▶ What the task asks
Pictures should be left out while the data beneath this task is written out word for word.
═════ Provided material ═════
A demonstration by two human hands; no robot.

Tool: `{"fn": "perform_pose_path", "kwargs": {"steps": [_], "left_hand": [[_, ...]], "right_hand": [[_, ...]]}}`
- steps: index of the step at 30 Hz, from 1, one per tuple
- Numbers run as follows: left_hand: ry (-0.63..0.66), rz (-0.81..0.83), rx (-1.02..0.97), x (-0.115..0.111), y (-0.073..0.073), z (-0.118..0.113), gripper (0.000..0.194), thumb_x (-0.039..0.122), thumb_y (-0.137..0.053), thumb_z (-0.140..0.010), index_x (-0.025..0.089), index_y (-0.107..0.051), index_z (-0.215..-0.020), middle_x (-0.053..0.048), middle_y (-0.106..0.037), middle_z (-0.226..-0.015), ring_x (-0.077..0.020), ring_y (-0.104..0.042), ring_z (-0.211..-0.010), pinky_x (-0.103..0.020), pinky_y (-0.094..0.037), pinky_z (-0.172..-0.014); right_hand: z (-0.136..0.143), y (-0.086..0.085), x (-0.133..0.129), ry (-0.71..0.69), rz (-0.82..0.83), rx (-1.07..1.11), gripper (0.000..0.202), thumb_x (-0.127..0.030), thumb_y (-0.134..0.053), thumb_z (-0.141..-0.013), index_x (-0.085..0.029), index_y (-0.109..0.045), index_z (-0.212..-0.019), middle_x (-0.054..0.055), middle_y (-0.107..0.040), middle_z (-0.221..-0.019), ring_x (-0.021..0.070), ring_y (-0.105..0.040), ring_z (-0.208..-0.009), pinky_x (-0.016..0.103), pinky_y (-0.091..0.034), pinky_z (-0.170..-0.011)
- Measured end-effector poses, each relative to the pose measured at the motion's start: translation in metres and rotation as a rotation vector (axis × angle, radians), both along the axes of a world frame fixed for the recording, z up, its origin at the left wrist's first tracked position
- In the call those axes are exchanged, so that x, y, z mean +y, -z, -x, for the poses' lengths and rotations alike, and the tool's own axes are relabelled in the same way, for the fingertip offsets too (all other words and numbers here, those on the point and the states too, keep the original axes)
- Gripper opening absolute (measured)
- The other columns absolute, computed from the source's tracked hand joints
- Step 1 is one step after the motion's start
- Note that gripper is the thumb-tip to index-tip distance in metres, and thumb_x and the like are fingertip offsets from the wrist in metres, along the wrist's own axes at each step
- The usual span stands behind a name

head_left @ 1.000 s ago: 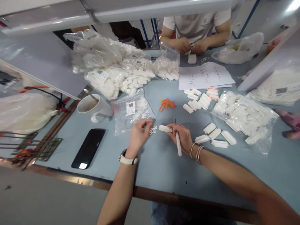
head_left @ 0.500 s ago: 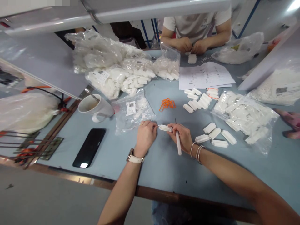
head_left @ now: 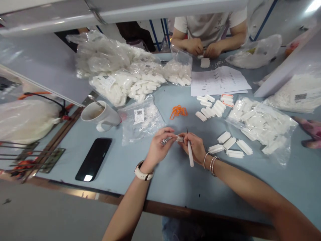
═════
▶ Exercise solution
A demonstration by two human hands; no robot.

Tool: `{"fn": "perform_pose_path", "kwargs": {"steps": [_], "left_hand": [[_, ...]], "right_hand": [[_, ...]]}}`
- steps: index of the step at 30 Hz, from 1, one per tuple
- Numbers run as follows: left_hand: ry (-0.63..0.66), rz (-0.81..0.83), rx (-1.02..0.97), x (-0.115..0.111), y (-0.073..0.073), z (-0.118..0.113), gripper (0.000..0.194), thumb_x (-0.039..0.122), thumb_y (-0.137..0.053), thumb_z (-0.140..0.010), index_x (-0.025..0.089), index_y (-0.107..0.051), index_z (-0.215..-0.020), middle_x (-0.053..0.048), middle_y (-0.106..0.037), middle_z (-0.226..-0.015), ring_x (-0.077..0.020), ring_y (-0.104..0.042), ring_z (-0.211..-0.010), pinky_x (-0.103..0.020), pinky_y (-0.094..0.037), pinky_z (-0.172..-0.014); right_hand: z (-0.136..0.143), y (-0.086..0.085), x (-0.133..0.129), ry (-0.71..0.69), rz (-0.82..0.83), rx (-1.07..1.11), gripper (0.000..0.202), thumb_x (-0.127..0.030), thumb_y (-0.134..0.053), thumb_z (-0.141..-0.013), index_x (-0.085..0.029), index_y (-0.109..0.045), index_z (-0.212..-0.019), middle_x (-0.054..0.055), middle_y (-0.107..0.040), middle_z (-0.221..-0.019), ring_x (-0.021..0.070), ring_y (-0.105..0.040), ring_z (-0.208..-0.009), pinky_x (-0.016..0.103), pinky_y (-0.091..0.034), pinky_z (-0.170..-0.011)
- Measured end-effector poses, each relative to the pose measured at the motion's start: translation in metres and rotation as a rotation vector (axis × angle, radians), both along the axes of a world frame fixed for the recording, z up, its origin at the left wrist's first tracked position
- In the call those axes are exchanged, so that x, y, z mean +y, -z, -x, for the poses' lengths and rotations alike, and the tool's own axes are relabelled in the same way, for the fingertip offsets too (all other words and numbers here, those on the point and the states too, keep the original axes)
- Gripper opening absolute (measured)
- The other columns absolute, computed from the source's tracked hand joints
- Step 1 is one step after the motion's start
- Note that gripper is the thumb-tip to index-tip distance in metres, and thumb_x and the like are fingertip offsets from the wrist in metres, along the wrist's own axes at each step
- The usual span stands behind a name

head_left @ 1.000 s ago: 
head_left @ 0.500 s ago: 
head_left @ now: 

This answer requires nothing further.